Some kinds of crisis cannot be avoided. We can plan for how we respond to an earthquake or a tsunami but we cannot prevent natural disasters. Other crises are predictable to those who are willing to admit that trouble may lie ahead, though they may still come into being because of a failure to change course early enough. Titanic could have steered around the iceberg. Kodak could have changed their business model. But the ‘unsinkable’ Titanic did sink, and shares of Kodak are now worth a fraction of their previous value. Kodak’s management watched as the world of photography turned digital, whilst continuing to sell film as if demand for their product would never decline. It is sad to observe that there is a branch of telecoms risk management that is sleepwalking towards its own crisis. I find the inevitably of the crisis to be all the more depressing because it will hit a branch of risk management that is dear to my heart: revenue assurance. Analyzing the strategic risks, I can only conclude that revenue assurance is in danger of becoming irrelevant for want of a plan to turn the discipline around.

The Warning Signs

There was a time when the CEO of WeDo chastised me for not saying his firm was the biggest in revenue assurance. His point, at that time, was that he disliked the way I used ‘revenue assurance’ to refer to the combined RAFM market. He wanted to talk about WeDo being the biggest supplier of revenue assurance solutions, whilst their chief rivals, Subex, held the crown for fraud management systems. Nobody cares about who is the biggest in revenue-assurance-but-not-fraud-management any more. Over time it became obvious that WeDo, a business that once boasted of being the biggest in RA and which is now a division within Mobileum, had come to believe their growth depended on increasing fraud sales whilst managing the decline of revenue assurance.

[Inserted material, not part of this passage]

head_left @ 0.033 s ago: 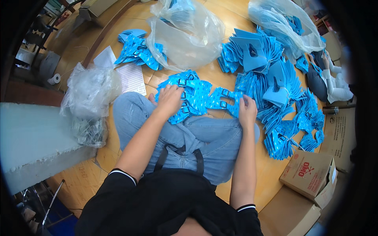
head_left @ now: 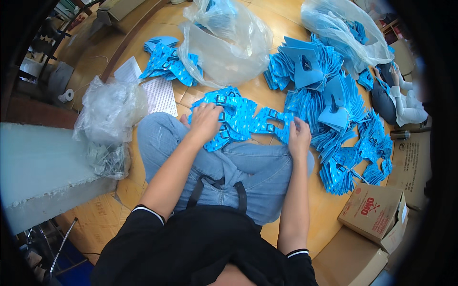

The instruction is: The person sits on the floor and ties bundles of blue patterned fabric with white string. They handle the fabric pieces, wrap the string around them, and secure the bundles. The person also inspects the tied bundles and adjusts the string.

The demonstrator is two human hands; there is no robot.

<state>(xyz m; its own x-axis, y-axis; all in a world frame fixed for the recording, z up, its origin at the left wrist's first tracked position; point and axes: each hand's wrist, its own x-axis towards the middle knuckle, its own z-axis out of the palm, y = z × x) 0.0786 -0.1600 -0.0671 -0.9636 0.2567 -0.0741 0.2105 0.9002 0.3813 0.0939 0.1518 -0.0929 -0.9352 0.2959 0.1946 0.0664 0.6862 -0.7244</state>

Subex is also undergoing a transformation. The business that pioneered the concept of the Revenue Operations Center (ROC) now seeks to offer a plethora of products and services linked to cybersecurity and data analysis. Whether they are pitching honeypots, launching a new analytics brand, or partnering with a prison town in Arizona to develop their IoT security services, there are many ways that Subex is investing in the future, but none of them suggest a revitalization of the ROC.

This is not to say that revenue assurance has been so successful at eradicating unforced errors that it has made itself redundant. Evidence of inadequate revenue assurance controls can regularly be found in the newspapers. We may not be listening, but journalists keep hearing how customers and national authorities are displeased with inaccurate bills. The regulator in the UK has been ramping up fines for overcharging. The issue of overbilling keeps receiving more attention in Canada. And the US regulator keeps paying subsidies for services received by people who do not qualify for subsidies. There is a great deal of overlap between the kinds of controls that identify and prevent revenue leakage, and those that ensure each customer receives the right charge. If RA teams are reporting continuous improvement then they need to ask themselves why customers are not more satisfied with the accuracy of charging than they were a decade ago.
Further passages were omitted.